**What you should do**. Down to the last line, set down the material below exactly; skip the pictures.

**Collected data**.

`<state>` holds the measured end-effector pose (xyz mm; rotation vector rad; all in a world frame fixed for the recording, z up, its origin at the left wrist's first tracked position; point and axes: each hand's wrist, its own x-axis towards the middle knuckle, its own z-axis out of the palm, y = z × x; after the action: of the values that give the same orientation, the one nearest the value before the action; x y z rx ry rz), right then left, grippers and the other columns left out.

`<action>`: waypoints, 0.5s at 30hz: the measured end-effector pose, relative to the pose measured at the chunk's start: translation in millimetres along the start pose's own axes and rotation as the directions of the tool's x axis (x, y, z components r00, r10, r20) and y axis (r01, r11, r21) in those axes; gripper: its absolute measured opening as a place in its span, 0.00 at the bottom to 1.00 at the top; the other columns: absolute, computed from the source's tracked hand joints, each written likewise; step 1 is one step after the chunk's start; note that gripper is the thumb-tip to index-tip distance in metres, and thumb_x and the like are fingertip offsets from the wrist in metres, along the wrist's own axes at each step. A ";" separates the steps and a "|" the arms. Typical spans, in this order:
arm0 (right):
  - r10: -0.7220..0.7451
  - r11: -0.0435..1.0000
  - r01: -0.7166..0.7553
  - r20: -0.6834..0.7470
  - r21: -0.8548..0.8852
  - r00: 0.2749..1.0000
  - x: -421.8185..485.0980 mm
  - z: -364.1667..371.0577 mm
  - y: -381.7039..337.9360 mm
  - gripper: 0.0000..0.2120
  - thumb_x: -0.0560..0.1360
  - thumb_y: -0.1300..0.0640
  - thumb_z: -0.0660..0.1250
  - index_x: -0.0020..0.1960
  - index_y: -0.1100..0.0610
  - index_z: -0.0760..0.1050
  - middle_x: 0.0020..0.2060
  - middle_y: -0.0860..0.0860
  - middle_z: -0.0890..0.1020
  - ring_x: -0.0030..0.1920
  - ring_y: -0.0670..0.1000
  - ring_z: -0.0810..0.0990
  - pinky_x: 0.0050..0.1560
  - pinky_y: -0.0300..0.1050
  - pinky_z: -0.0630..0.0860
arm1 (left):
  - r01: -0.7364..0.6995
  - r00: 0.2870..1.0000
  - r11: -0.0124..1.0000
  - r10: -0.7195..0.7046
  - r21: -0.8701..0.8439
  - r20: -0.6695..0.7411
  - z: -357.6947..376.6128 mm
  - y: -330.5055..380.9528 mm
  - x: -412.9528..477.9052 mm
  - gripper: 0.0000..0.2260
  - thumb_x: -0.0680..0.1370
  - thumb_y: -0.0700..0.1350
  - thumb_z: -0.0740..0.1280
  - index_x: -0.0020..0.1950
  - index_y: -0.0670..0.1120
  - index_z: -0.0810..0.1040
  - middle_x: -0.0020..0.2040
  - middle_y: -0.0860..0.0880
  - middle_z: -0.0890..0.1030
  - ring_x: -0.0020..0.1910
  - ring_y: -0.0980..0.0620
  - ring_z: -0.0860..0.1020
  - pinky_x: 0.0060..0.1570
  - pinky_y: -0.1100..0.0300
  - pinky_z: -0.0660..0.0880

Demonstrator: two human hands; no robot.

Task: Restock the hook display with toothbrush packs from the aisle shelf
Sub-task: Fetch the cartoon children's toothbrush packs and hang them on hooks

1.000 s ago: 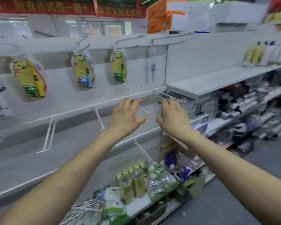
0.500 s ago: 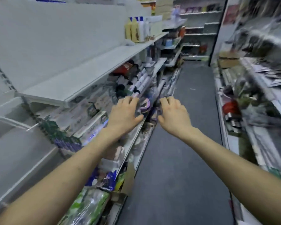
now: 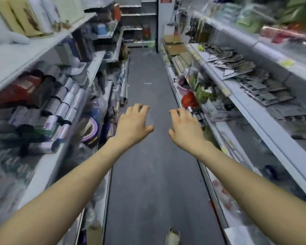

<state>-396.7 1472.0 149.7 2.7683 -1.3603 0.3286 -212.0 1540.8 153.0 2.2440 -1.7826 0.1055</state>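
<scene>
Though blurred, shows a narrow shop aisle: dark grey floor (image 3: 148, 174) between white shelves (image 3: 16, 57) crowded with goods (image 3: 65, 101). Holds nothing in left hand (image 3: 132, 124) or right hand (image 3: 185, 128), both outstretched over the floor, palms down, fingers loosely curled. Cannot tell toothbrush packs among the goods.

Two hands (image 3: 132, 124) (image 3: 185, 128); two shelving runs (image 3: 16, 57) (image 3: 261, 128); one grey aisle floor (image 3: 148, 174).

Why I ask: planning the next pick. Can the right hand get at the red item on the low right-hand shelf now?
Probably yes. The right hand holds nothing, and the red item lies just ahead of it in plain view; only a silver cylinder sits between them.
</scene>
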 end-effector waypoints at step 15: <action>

**Expected answer**.
`<state>` holds the measured end-effector pose (xyz mm; rotation vector rad; all in a world frame fixed for the recording, z up, its origin at the left wrist's first tracked position; point and axes: each hand's wrist, its own x-axis towards the middle knuckle, its own z-axis out of the palm, y = z × x; after the action: of the values that give the same orientation, the one nearest the value before the action; x y z rx ry rz), right then left, grippers and the other columns left out.

`<action>`: waypoints, 0.5s at 30hz: the measured end-effector pose, relative to the pose measured at the chunk's start: translation in millimetres along the start pose's own axes and rotation as the directions of the tool's x axis (x, y, z components r00, r10, r20) and y axis (r01, r11, r21) in those axes; gripper: its absolute measured opening as a place in its span, 0.00 at the bottom to 1.00 at the top; the other columns: absolute, computed from the source's tracked hand joints, each written likewise; step 1 is one step after the chunk's start; note that gripper is the thumb-tip to index-tip distance in metres, and thumb_x and the like are fingertip offsets from the wrist in metres, along the wrist's own axes at each step. A ";" separates the steps and a "|" the arms. Typical spans, in this order:
arm0 (right):
  - r10: -0.7220..0.7451
  - r11: -0.0435..1.0000
  - r01: -0.7166..0.7553
  - r20: -0.6834..0.7470
  - r21: -0.8548..0.8852
  - r00: 0.2749..1.0000
  - x: -421.8185..485.0980 mm
  - z: -364.1667..371.0577 mm
  - y: -381.7039..337.9360 mm
  - gripper: 0.0000..0.2120
  - thumb_x: -0.0560..0.1360
  - thumb_y: -0.1300..0.0640
  - thumb_z: -0.0660..0.1250
  - index_x: -0.0020..0.1960
  - index_y: -0.1100..0.0610
  - index_z: -0.0760..0.1050
  - middle_x: 0.0020..0.2060
  - middle_y: -0.0860..0.0860
  - middle_z: -0.0890..0.1020
  - ring_x: -0.0030..0.1920
  - ring_y: -0.0670..0.1000
  - ring_z: -0.0810..0.0990
  - pinky_x: 0.0050..0.1560
  - pinky_y: -0.0300..0.1050
  - pinky_z: -0.0630..0.0860
arm1 (left):
  - r01: -0.7364..0.6995
  - r00: 0.2870..1.0000
  - r11: -0.0124..1.0000
  - r10: -0.7195..0.7046
  - r21: -0.8701..0.8439
  - r20: -0.6695..0.7411
  - z: -357.6947..376.6128 mm
  - y: -330.5055..380.9528 mm
  - x: -412.9528..477.9052 mm
  - gripper: 0.0000..0.2260
  - thumb_x: -0.0680..0.1370
  - thumb_y: -0.0700..0.1350
  - thumb_z: -0.0740..0.1280
  - index_x: -0.0020..0.1950
  - index_y: -0.0670..0.1120
  - index_z: -0.0810..0.1040
  - middle_x: -0.0020..0.2040
  - middle_y: -0.0860..0.0880
  - middle_z: -0.0890..0.1030
  - ring_x: -0.0020..0.1910
  - ring_y: -0.0980..0.0620
  - ring_z: -0.0860..0.1020
  - pinky_x: 0.0060..0.1570
  - pinky_y: -0.1100..0.0300
  - pinky_z: -0.0660..0.0880

Demonstrator: two human hands; no robot.

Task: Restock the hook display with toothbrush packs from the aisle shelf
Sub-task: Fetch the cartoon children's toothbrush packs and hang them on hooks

1.000 s ago: 
0.500 s ago: 
now: 

<state>-396.7 1472.0 149.7 2.7683 -1.3603 0.3286 -212.0 1540.8 153.0 2.2440 -1.7826 0.1055</state>
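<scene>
Though blurred, shows a narrow shop aisle: dark grey floor (image 3: 148, 174) between white shelves (image 3: 16, 57) crowded with goods (image 3: 65, 101). Holds nothing in left hand (image 3: 132, 124) or right hand (image 3: 185, 128), both outstretched over the floor, palms down, fingers loosely curled. Cannot tell toothbrush packs among the goods.

Two hands (image 3: 132, 124) (image 3: 185, 128); two shelving runs (image 3: 16, 57) (image 3: 261, 128); one grey aisle floor (image 3: 148, 174).

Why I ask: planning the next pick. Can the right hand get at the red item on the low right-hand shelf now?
Probably yes. The right hand holds nothing, and the red item lies just ahead of it in plain view; only a silver cylinder sits between them.
</scene>
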 end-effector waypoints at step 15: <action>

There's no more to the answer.